Of the lines in the data below, write out exactly those from the one holding "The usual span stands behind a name" through the one holding "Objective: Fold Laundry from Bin", both included.

------------------------------------

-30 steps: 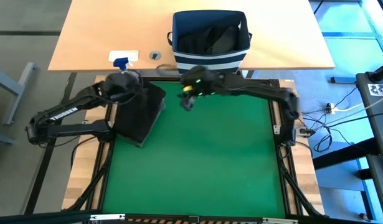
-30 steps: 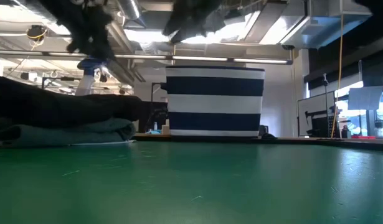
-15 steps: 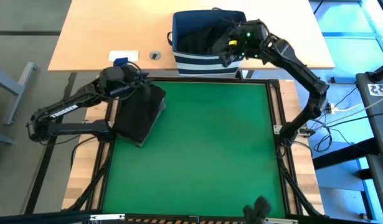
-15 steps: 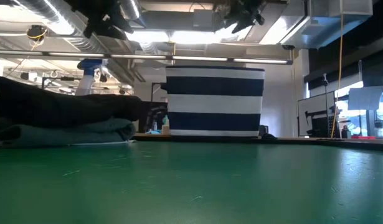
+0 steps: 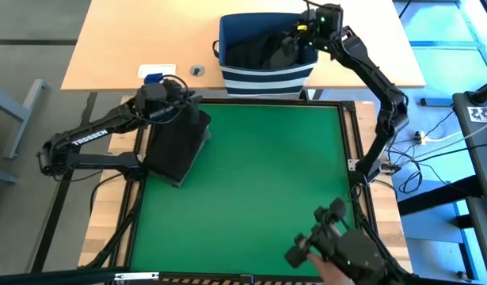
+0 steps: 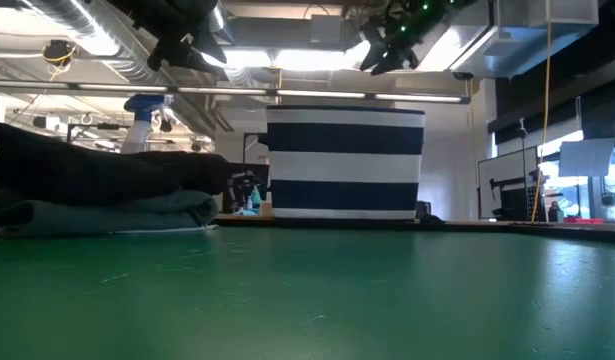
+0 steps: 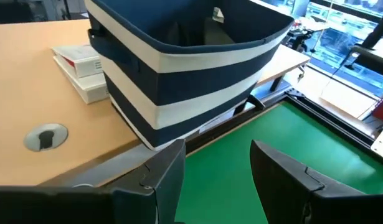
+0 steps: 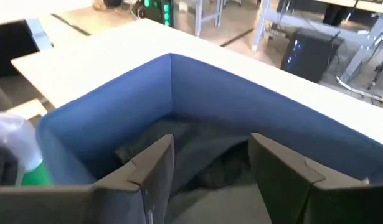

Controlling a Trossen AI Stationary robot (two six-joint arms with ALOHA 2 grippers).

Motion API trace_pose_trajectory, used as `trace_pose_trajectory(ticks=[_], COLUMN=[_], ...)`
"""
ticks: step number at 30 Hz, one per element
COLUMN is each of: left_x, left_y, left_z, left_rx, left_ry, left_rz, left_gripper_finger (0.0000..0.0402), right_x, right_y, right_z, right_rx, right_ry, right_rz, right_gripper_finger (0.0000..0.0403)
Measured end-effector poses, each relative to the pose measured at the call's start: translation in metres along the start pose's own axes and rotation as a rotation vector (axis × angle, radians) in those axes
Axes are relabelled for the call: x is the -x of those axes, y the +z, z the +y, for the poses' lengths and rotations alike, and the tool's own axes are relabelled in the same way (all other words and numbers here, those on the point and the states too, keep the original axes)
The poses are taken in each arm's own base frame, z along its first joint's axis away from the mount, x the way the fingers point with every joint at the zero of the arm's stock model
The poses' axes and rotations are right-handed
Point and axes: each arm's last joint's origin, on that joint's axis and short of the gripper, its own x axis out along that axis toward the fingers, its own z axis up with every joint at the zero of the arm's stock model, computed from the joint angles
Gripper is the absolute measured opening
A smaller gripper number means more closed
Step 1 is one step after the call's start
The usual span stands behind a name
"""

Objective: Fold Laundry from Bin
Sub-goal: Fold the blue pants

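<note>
The navy, white-striped bin (image 5: 267, 75) stands on the wooden table beyond the green mat (image 5: 251, 190), with dark laundry (image 8: 197, 155) lying inside it. My right gripper (image 8: 210, 174) hangs open above the bin's right half (image 5: 289, 46), its fingers over the cloth and clear of it. A folded stack (image 5: 178, 144) lies on the mat's far left, a black piece (image 6: 97, 165) resting on a grey-green one (image 6: 107, 212). My left gripper (image 5: 192, 105) hovers open over the stack's far end, facing the bin (image 7: 185, 56).
A spray bottle with a blue nozzle (image 5: 154, 78), white boxes (image 7: 85, 71) and a round metal grommet (image 5: 197, 70) sit on the wooden table left of the bin. A person's hand holding a dark device (image 5: 334, 245) reaches in at the mat's near right corner.
My right gripper has swung from the middle of the mat's far edge toward the far right and up, and now hangs over the bin. My left gripper has risen a little over the stack and tipped up toward level. A hand with a dark device has come in at the near right.
</note>
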Motion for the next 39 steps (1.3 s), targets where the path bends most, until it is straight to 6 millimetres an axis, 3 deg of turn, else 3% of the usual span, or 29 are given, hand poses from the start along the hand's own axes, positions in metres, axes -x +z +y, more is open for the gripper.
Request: trace_pose_trajectory(ticks=[12, 15, 27, 39], left_x=[-0.005, -0.005, -0.006, -0.006], left_y=[0.007, 0.009, 0.013, 0.014], left_z=[0.024, 0.028, 0.037, 0.044], left_rx=[-0.110, -0.205, -0.251, -0.266], left_ry=[0.107, 0.128, 0.175, 0.209], left_rz=[-0.015, -0.026, -0.039, -0.032], left_gripper_finger=[0.0176, 0.0176, 0.0176, 0.0176], right_x=[-0.034, -0.048, -0.132, -0.171], right_y=[0.027, 0.021, -0.042, -0.112], right_z=[-0.038, -0.045, -0.063, -0.065], right_rx=[-0.117, -0.164, -0.225, -0.201], right_ry=[-0.077, -0.066, -0.059, -0.109], right_rz=[-0.058, -0.086, 0.059, 0.416], right_gripper_finger=[0.0204, 0.0204, 0.0218, 0.0292])
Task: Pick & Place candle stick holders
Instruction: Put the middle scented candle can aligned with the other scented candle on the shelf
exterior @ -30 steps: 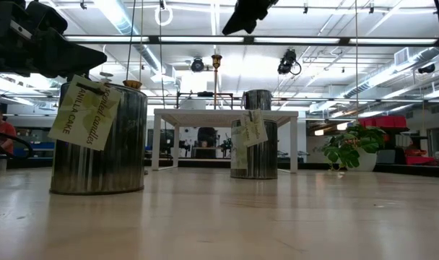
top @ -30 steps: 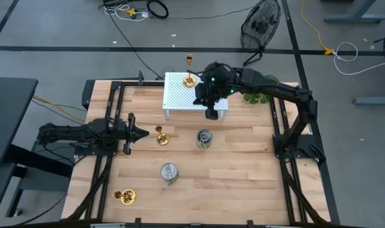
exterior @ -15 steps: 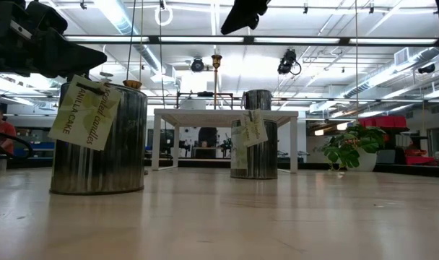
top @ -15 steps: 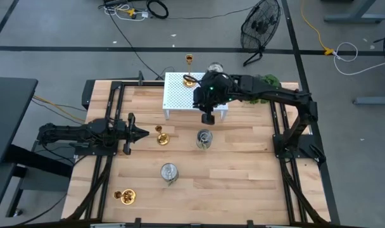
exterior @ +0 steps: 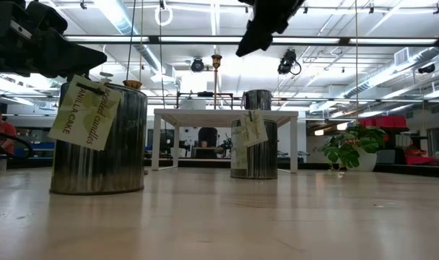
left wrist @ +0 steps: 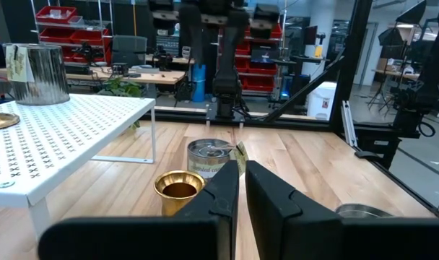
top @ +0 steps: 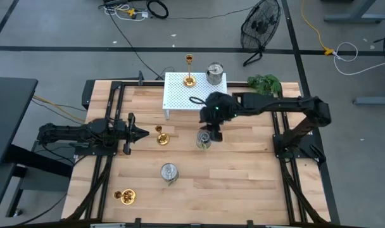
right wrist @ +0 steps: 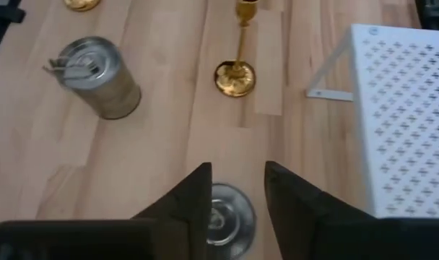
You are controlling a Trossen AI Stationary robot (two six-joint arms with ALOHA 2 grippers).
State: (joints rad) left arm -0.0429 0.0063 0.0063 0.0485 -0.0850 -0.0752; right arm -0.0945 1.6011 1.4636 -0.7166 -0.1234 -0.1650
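High view: right gripper (top: 209, 135) hangs at frame centre over a silver holder (top: 204, 139) just below the white rack (top: 180, 95), which carries a gold holder (top: 189, 80) and a silver one (top: 214, 73) at its top edge; left gripper (top: 142, 133) waits centre-left, fingers clenched, empty. Low view: two tagged silver cans (exterior: 99, 137) left and centre. Right wrist view: fingers (right wrist: 194, 198) parted, nothing gripped, silver top (right wrist: 228, 217) between them.

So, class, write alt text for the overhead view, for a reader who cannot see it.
The right gripper hangs open above a silver candle holder mid-table. A white rack behind it carries one gold holder and one silver holder. The left gripper waits, shut, at the left.
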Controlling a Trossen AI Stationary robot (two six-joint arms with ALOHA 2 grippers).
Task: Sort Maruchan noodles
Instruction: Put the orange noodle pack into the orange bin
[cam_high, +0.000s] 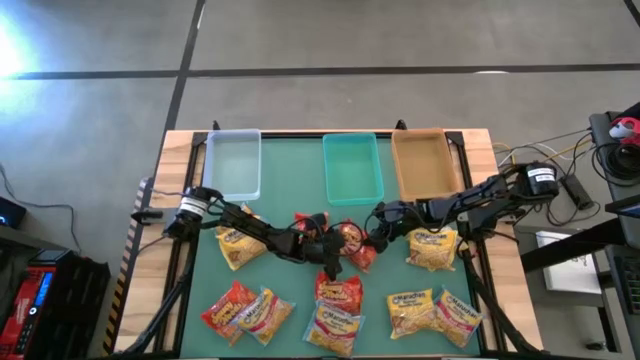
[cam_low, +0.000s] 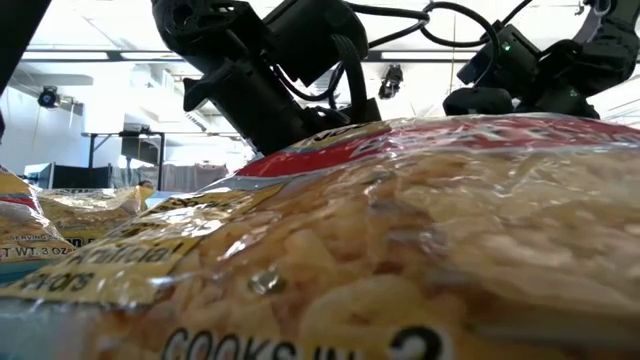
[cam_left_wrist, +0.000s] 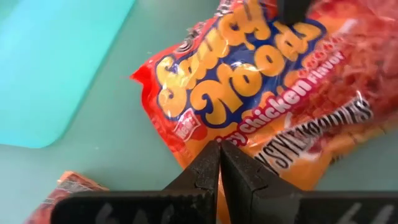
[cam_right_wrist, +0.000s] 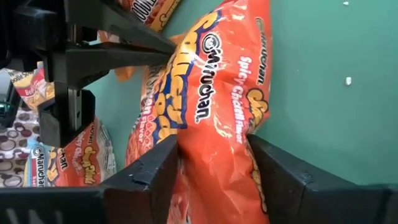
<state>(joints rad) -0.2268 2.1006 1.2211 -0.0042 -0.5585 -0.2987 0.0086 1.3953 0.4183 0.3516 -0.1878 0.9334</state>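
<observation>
The crinkly orange-red Maruchan spicy chicken noodle packet (cam_right_wrist: 211, 118) lies on the green table near its middle, just in front of the teal bin, and both arms meet over it. The right gripper (cam_right_wrist: 214, 168) straddles one end of this packet, its two dark fingers set on either side and closing in on the plastic; whether they already pinch it firmly I cannot tell. The left gripper (cam_left_wrist: 220, 167) has its fingers pressed together at the packet's opposite edge, seemingly holding nothing. Sorting looks barely begun: the clear rectangular plastic bin (cam_high: 232, 165), the teal plastic bin (cam_high: 352, 167) and the tan plastic bin (cam_high: 425, 163) along the far edge of the table show no packets inside, while the other yellow and red noodle packets (cam_high: 340, 305) lie scattered in clusters along the near edge and toward both side edges. Both arms reach inward from their own sides, stretched low and nearly flat over the table, wrists angled toward the centre.
</observation>
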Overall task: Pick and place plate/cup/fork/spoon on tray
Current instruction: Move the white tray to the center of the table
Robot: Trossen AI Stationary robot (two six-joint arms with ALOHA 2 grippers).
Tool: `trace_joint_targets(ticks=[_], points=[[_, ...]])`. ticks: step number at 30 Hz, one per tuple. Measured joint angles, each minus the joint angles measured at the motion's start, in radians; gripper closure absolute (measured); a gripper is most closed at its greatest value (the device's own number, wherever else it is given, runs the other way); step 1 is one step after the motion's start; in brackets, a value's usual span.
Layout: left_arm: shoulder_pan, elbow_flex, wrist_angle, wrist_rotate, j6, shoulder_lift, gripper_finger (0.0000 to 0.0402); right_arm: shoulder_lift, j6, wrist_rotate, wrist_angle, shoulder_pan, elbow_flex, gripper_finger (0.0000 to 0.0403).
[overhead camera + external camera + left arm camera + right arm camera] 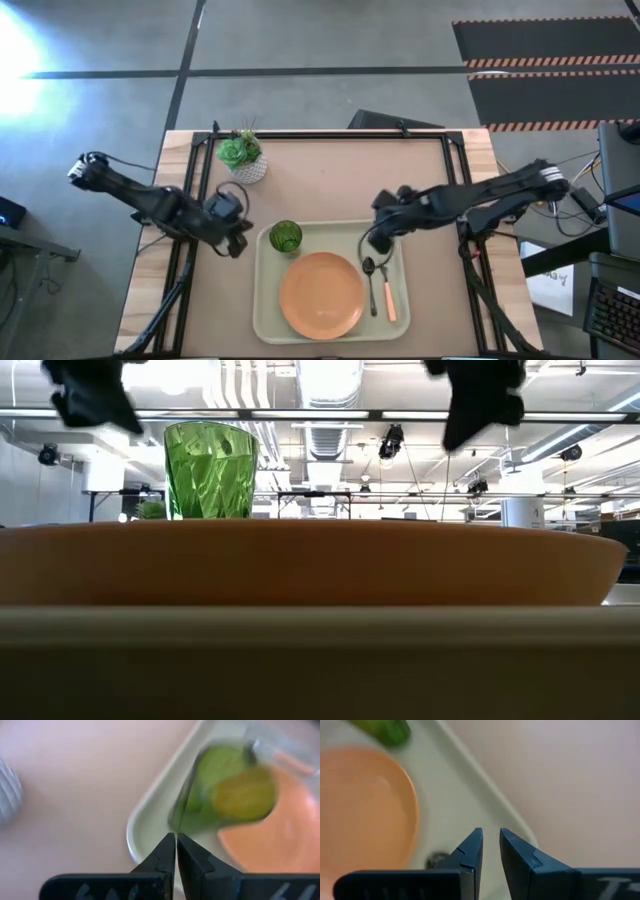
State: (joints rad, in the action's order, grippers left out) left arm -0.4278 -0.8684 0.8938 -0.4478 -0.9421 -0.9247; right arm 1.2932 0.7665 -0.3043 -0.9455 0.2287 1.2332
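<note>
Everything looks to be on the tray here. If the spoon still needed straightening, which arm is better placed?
Probably the right. Its tool hangs just above the spoon and fork at the tray's right side. The left tool sits off the tray's left edge, with the cup and plate between.

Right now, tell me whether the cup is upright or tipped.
Upright. The cup stands with its mouth up on the tray beside the plate; the high view looks down into its open top.
</note>
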Motion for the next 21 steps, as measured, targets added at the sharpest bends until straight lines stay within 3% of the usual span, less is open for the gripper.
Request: trace_joint_targets(ticks=[9, 21], points=[[0.000, -0.133, 0.005, -0.149, 0.199, 0.067, 0.0402, 0.230, -0.026, 0.156, 0.027, -0.008, -0.051, 0.0372], [-0.001, -0.106, 0.006, -0.129, 0.176, 0.036, 0.0402, 0.395, -0.189, 0.210, 0.228, -0.104, -0.062, 0.0394]])
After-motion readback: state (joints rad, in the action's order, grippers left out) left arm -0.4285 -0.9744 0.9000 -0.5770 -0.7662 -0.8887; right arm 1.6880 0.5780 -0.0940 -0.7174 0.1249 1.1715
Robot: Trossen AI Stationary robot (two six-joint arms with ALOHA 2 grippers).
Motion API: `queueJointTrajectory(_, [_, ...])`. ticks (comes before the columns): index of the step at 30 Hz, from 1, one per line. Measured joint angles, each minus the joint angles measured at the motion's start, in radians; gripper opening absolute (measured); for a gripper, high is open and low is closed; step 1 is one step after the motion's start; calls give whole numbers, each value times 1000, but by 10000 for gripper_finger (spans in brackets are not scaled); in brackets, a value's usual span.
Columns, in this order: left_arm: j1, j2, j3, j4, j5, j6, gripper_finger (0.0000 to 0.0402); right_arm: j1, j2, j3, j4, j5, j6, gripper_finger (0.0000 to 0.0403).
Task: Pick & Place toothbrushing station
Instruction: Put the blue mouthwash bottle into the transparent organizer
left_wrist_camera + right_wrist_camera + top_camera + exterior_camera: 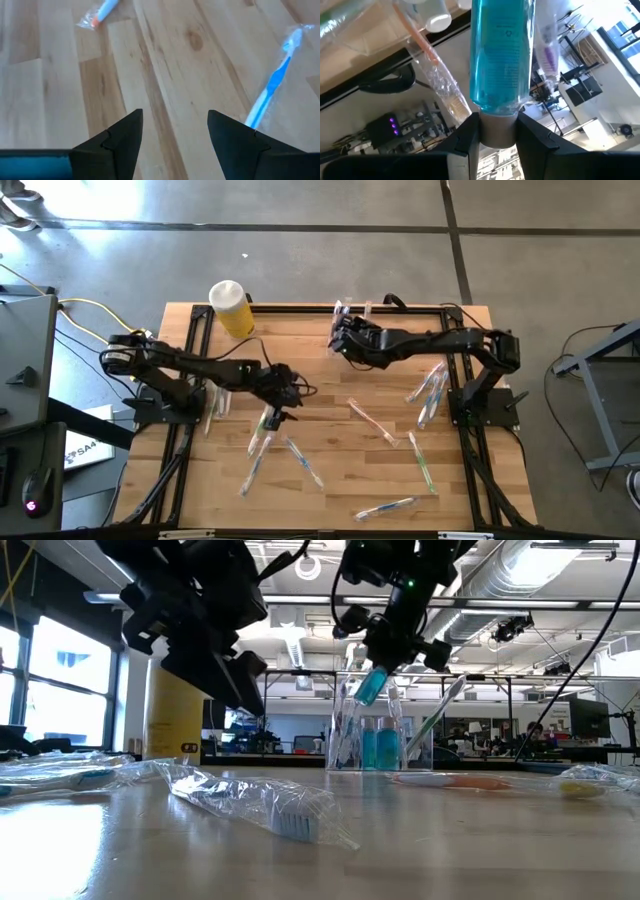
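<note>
There is one small clear plastic cup (415, 745) and one larger yellow cylinder container with a white top (232, 307). Three little teal white-capped tubes show in the low view: two standing inside the cup (381, 746) and one just above it (370, 687). Slim clear toothbrushes in crinkled wrappers, tinted teal, pink, white or green, lie loose on the wooden table (330, 480); they number about nine (370, 421), though overlapping ones are hard to separate, and at least three more stand in the cup (441, 712).
</note>
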Motion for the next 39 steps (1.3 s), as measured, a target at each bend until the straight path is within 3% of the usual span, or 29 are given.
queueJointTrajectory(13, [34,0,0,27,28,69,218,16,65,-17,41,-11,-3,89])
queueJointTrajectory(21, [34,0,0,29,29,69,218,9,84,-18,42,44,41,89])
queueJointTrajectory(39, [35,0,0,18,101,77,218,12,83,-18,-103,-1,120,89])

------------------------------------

**TASK ANSWER:**
The usual span stands behind a name
"""

Objective: Fold Laundry from Bin

This exercise is done.